TASK DESCRIPTION: Report how many lines in the records carry the string "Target", and give no further text.

EXERCISE MATERIALS:

=== Begin Enclosure ===

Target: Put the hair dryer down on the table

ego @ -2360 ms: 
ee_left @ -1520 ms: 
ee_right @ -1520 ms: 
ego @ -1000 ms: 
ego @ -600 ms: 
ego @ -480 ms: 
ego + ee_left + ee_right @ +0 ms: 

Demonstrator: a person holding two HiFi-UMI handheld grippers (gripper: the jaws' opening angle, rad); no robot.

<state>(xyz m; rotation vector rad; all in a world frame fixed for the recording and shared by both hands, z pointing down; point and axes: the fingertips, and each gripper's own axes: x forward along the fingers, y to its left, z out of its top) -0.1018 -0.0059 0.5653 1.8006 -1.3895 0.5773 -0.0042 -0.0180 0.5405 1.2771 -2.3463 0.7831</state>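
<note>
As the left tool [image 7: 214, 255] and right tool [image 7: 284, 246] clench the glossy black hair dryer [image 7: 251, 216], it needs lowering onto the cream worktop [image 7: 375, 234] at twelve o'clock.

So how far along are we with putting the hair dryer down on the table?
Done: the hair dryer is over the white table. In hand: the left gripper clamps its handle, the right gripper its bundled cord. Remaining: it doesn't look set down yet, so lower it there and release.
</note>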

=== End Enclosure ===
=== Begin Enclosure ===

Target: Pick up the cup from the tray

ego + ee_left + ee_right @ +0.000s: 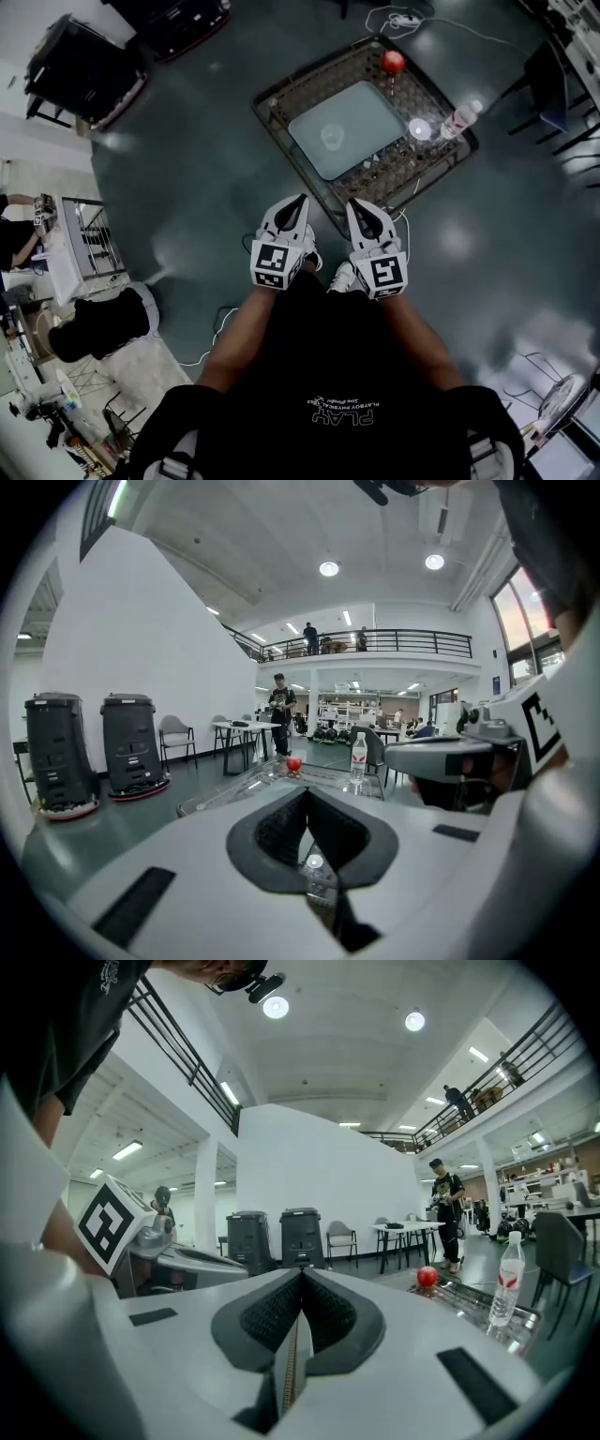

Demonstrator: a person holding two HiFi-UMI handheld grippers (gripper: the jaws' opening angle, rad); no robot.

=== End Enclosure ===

TASK SOLUTION: 2